Namun, pelaksanaannya tidak diberlakukan secara menyeluruh. Wakil Bupati Tangerang, Intan Nurul Hikmah, menegaskan bahwa pemberlakuan WFA hanya bersifat kondisional dan harus melalui pertimbangan tertentu.
“WFA hanya berlaku kondisional saja, seperti kalau ASN itu sakit atau izin, mereka bisa sambil bekerja di mana saja. Atau kalau ASN tersebut dinas luar, mereka masih bisa follow up pekerjaan dari mana mereka dinas,” jelas Intan, Jumat, 20 Juni 2025.
Ia juga menegaskan bahwa ASN yang bekerja di sektor pelayanan publik tetap wajib hadir secara fisik di kantor dan tidak diperkenankan bekerja dari luar.
“Kecuali ASN di bidang pelayanan ya, itu tidak bisa.
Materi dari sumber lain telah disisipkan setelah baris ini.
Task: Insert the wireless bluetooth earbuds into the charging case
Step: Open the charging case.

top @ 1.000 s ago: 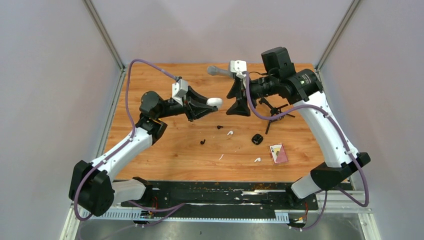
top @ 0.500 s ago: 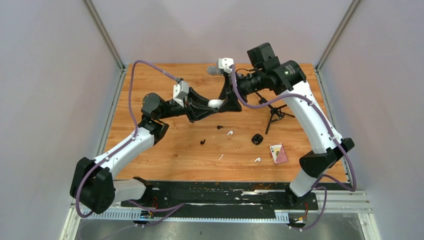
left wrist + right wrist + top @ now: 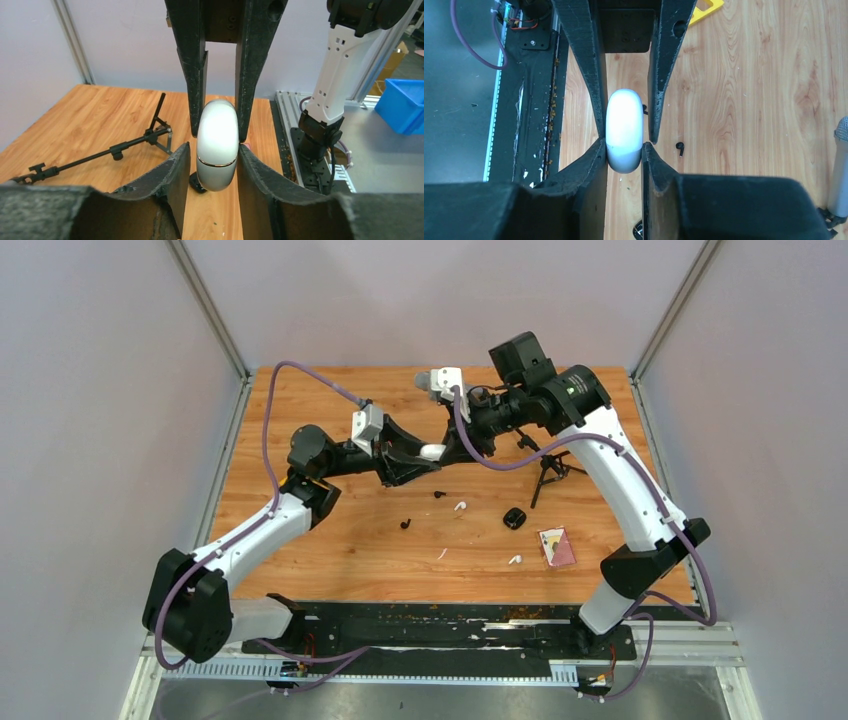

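A closed white charging case (image 3: 433, 451) is held above the table between both grippers. My left gripper (image 3: 424, 454) grips its lower half, seen in the left wrist view (image 3: 214, 152). My right gripper (image 3: 453, 445) meets it from the other side and pinches the other end (image 3: 623, 146). The case (image 3: 624, 125) fills the gap between both pairs of fingers. On the table lie two black earbuds (image 3: 440, 494) (image 3: 405, 524) and two white earbuds (image 3: 460, 506) (image 3: 515, 560). One black earbud (image 3: 680, 148) shows in the right wrist view.
A small black charging case (image 3: 514, 518) and a pink card (image 3: 557, 545) lie right of centre. A microphone (image 3: 427, 381) on a black tripod (image 3: 545, 465) stands at the back. A thin white sliver (image 3: 442, 553) lies near the front. The table's front edge borders a black rail (image 3: 440, 625).
My right gripper has swung left from the tripod to the white case held by my left gripper and closed around it. The left arm shifted slightly right.
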Action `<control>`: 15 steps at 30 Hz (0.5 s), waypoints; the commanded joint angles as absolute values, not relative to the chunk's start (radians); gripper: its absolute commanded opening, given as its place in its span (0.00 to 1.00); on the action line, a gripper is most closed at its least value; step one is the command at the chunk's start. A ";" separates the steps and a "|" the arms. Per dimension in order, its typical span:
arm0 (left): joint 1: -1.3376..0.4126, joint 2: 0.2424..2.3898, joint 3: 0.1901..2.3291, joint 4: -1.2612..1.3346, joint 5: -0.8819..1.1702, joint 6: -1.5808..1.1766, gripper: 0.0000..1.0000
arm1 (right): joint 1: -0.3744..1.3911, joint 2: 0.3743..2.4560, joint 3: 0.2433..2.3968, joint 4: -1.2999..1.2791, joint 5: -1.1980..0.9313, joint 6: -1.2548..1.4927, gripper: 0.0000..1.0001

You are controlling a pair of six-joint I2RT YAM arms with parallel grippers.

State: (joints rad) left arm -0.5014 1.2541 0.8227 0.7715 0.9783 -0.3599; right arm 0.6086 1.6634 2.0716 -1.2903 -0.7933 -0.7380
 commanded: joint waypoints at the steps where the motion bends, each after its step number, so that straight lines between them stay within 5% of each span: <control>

ASN di bidang pelayanan harus tetap melayani di kantor,” ujarnya.
Saat ini, petunjuk teknis (juknis) terkait penerapan WFA di lingkungan Pemkab Tangerang masih dalam tahap penyusunan oleh Badan Kepegawaian dan Pengembangan Sumber Daya Manusia (BKPSDM).
“Kalau juknisnya masih di BKPSDM,” ungkap Intan.
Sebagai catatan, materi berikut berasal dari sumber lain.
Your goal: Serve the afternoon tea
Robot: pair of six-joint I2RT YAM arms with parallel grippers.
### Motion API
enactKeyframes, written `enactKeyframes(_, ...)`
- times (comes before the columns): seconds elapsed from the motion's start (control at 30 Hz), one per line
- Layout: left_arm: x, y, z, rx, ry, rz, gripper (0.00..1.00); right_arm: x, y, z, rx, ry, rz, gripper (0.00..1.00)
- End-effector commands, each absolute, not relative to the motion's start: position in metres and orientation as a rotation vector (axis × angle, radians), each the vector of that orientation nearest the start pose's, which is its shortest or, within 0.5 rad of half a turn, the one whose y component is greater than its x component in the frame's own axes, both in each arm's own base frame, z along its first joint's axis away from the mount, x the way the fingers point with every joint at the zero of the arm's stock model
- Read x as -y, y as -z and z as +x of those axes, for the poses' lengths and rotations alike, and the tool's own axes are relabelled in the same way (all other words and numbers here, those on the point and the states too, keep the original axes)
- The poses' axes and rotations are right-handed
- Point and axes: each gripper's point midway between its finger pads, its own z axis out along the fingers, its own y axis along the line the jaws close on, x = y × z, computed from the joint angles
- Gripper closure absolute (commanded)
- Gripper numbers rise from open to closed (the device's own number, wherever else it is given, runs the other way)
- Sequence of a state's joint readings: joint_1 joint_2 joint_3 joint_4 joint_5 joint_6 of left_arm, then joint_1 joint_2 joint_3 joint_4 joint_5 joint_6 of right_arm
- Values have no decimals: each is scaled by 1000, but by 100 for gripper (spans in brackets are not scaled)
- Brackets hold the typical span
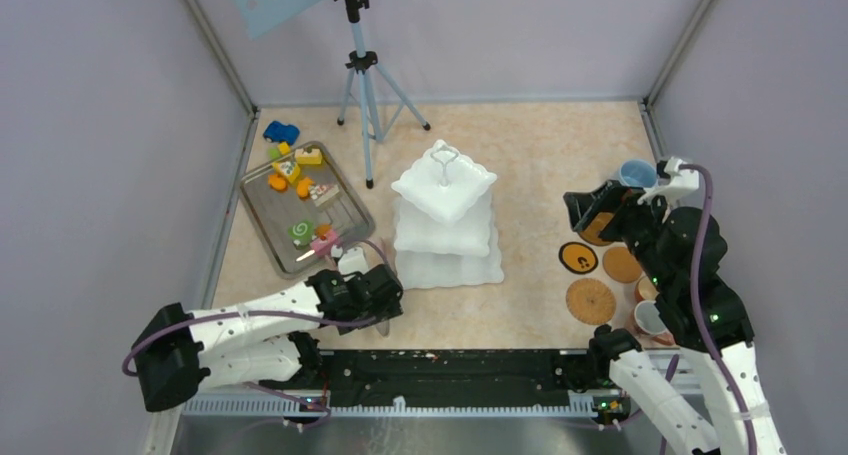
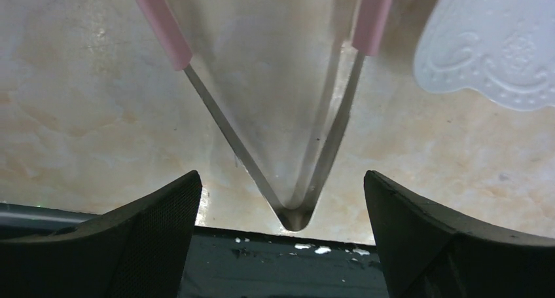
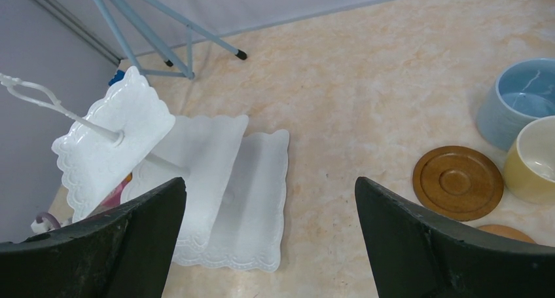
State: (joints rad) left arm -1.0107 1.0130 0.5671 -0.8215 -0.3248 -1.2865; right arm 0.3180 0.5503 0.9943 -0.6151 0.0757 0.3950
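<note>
The white three-tier stand (image 1: 445,215) sits mid-table; its tiers (image 3: 216,173) show bare in the right wrist view. Toy pastries (image 1: 290,170) lie on the steel tray (image 1: 262,215) at the left. My left gripper (image 1: 372,310) hovers open near the front edge. Between its fingers, untouched, metal tongs (image 2: 226,128) with pink tips lie on the table, next to a stand corner (image 2: 497,49). My right gripper (image 1: 588,215) is open and empty over the right side. Beside it are a blue mug (image 3: 517,101), a cream mug (image 3: 537,157) and a brown coaster (image 3: 458,182).
A blue toy car (image 1: 281,132) lies behind the tray. A tripod (image 1: 365,75) stands at the back left. More coasters (image 1: 591,301) and two mugs (image 1: 650,320) sit at the right front by my right arm. A black rail (image 2: 281,265) edges the table front.
</note>
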Motion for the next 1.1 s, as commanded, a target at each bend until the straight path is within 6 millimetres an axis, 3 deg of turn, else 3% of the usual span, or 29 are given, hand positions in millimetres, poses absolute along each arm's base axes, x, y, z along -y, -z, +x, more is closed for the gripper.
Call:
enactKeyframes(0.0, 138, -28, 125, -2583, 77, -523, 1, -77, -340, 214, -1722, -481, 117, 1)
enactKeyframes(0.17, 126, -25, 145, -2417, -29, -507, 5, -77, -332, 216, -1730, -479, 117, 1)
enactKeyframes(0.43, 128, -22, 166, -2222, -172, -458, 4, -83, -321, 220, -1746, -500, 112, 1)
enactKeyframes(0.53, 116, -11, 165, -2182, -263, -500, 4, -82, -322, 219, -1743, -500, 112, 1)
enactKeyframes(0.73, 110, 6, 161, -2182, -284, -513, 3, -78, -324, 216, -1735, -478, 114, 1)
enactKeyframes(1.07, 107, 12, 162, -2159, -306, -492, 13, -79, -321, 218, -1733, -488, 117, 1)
Langkah serupa juga diambil oleh Pemerintah Kota Tangerang Selatan (Tangsel). Wali Kota Tangsel, Benyamin Davnie, mengatakan bahwa pihaknya tengah melakukan kajian teknis mengenai penerapan WFA di masing-masing organisasi perangkat daerah (OPD).
“Pengarahannya sudah, tinggal nanti kita klasifikasi teknisnya hal-hal mana saja dan OPD mana saja yang WFA, karena ada pekerjaan administrasi yang juga harus dikerjakan di kantor. Sehingga kami perlu kajian terlebih dahulu, karena terdapat dinas yang kemungkinan tidak bisa menerapkan WFA bagi ASN tersebut. Seperti Dinas Kesehatan terutama ASN di rumah sakit dan puskesmas,” jelas Benyamin.
Penerapan kebijakan WFA bertujuan untuk meningkatkan fleksibilitas dan efektivitas kerja ASN. Meski demikian, pemerintah daerah tetap menekankan pentingnya kedisiplinan, tanggung jawab, dan kinerja pelayanan publik sebagai prioritas utama.
Dengan demikian, pemberlakuan WFA tidak serta-merta menjadi kelonggaran total bagi ASN, melainkan sebuah opsi kerja yang hanya diterapkan sesuai kondisi dan kebutuhan masing-masing unit kerja.